Please return the listing exactly as written, but without its pictures.

= Beginning of Section =

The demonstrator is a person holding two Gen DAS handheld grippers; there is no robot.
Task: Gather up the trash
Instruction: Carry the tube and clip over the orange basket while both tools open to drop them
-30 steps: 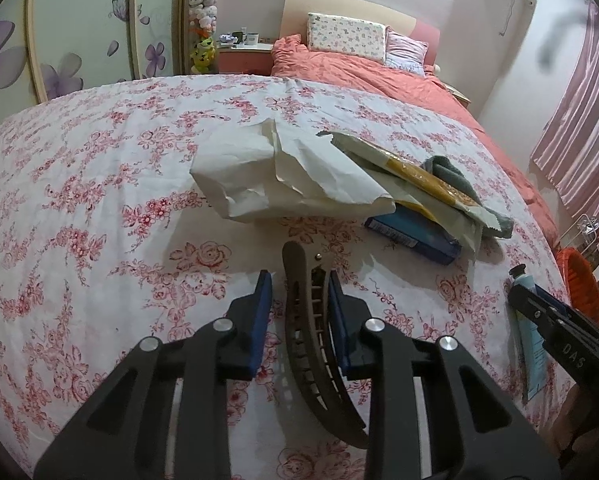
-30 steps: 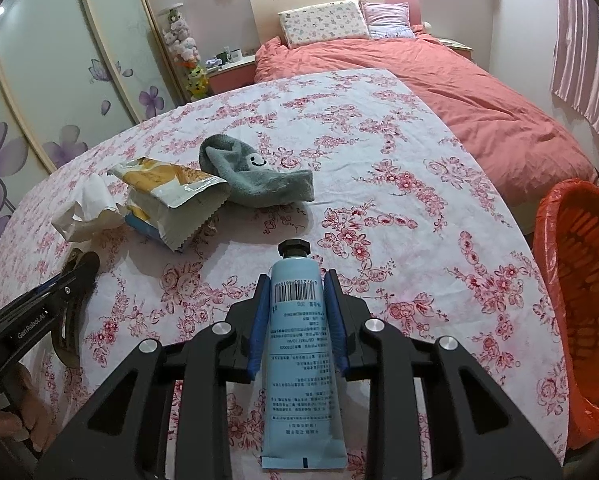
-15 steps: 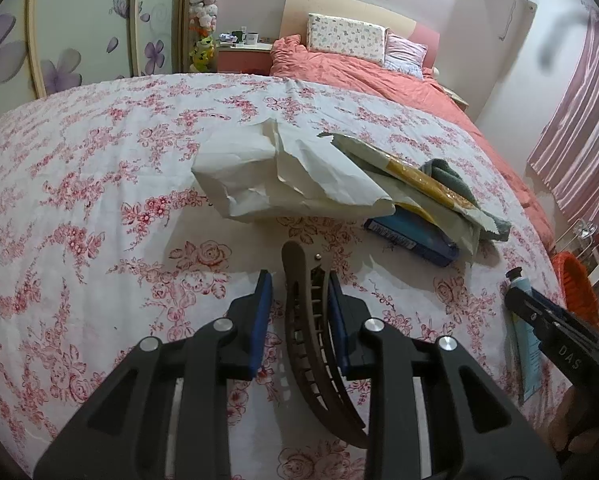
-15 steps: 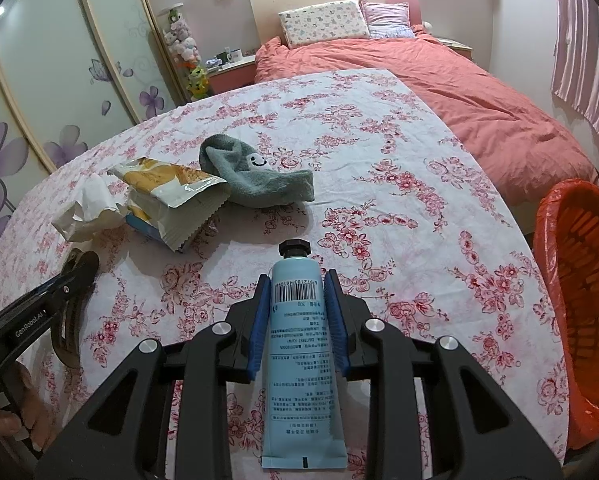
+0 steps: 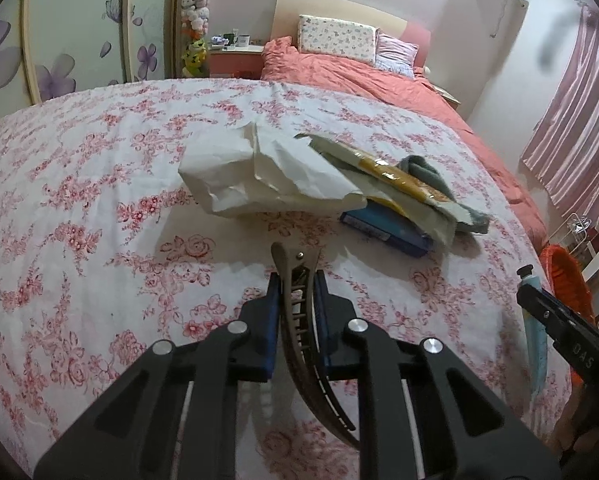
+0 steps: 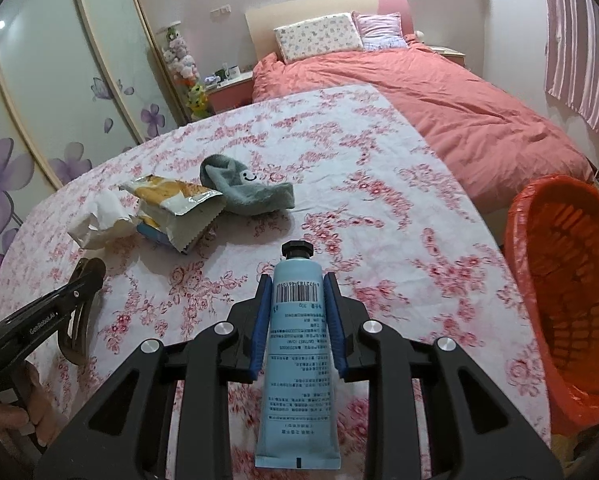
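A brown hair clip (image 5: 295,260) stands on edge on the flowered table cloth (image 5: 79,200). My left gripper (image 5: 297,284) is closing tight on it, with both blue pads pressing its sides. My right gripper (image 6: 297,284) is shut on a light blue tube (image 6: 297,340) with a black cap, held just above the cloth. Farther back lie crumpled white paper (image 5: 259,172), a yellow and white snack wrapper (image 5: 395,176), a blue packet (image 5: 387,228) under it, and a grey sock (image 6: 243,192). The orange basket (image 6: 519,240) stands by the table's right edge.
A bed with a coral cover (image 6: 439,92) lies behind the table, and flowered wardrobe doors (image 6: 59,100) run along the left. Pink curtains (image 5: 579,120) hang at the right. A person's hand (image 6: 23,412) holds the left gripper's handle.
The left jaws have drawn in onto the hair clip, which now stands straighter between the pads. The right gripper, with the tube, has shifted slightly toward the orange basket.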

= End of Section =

__PROBLEM SOLUTION__.
The demonstrator is a person holding two Gen DAS handheld grippers; there is no robot.
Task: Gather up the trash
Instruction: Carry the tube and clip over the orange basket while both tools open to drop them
-30 steps: 
-30 steps: 
-15 steps: 
-15 steps: 
+0 steps: 
+0 steps: 
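A brown hair clip (image 5: 295,260) stands on edge on the flowered table cloth (image 5: 79,200). My left gripper (image 5: 297,284) is closing tight on it, with both blue pads pressing its sides. My right gripper (image 6: 297,284) is shut on a light blue tube (image 6: 297,340) with a black cap, held just above the cloth. Farther back lie crumpled white paper (image 5: 259,172), a yellow and white snack wrapper (image 5: 395,176), a blue packet (image 5: 387,228) under it, and a grey sock (image 6: 243,192). The orange basket (image 6: 519,240) stands by the table's right edge.
A bed with a coral cover (image 6: 439,92) lies behind the table, and flowered wardrobe doors (image 6: 59,100) run along the left. Pink curtains (image 5: 579,120) hang at the right. A person's hand (image 6: 23,412) holds the left gripper's handle.
The left jaws have drawn in onto the hair clip, which now stands straighter between the pads. The right gripper, with the tube, has shifted slightly toward the orange basket.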

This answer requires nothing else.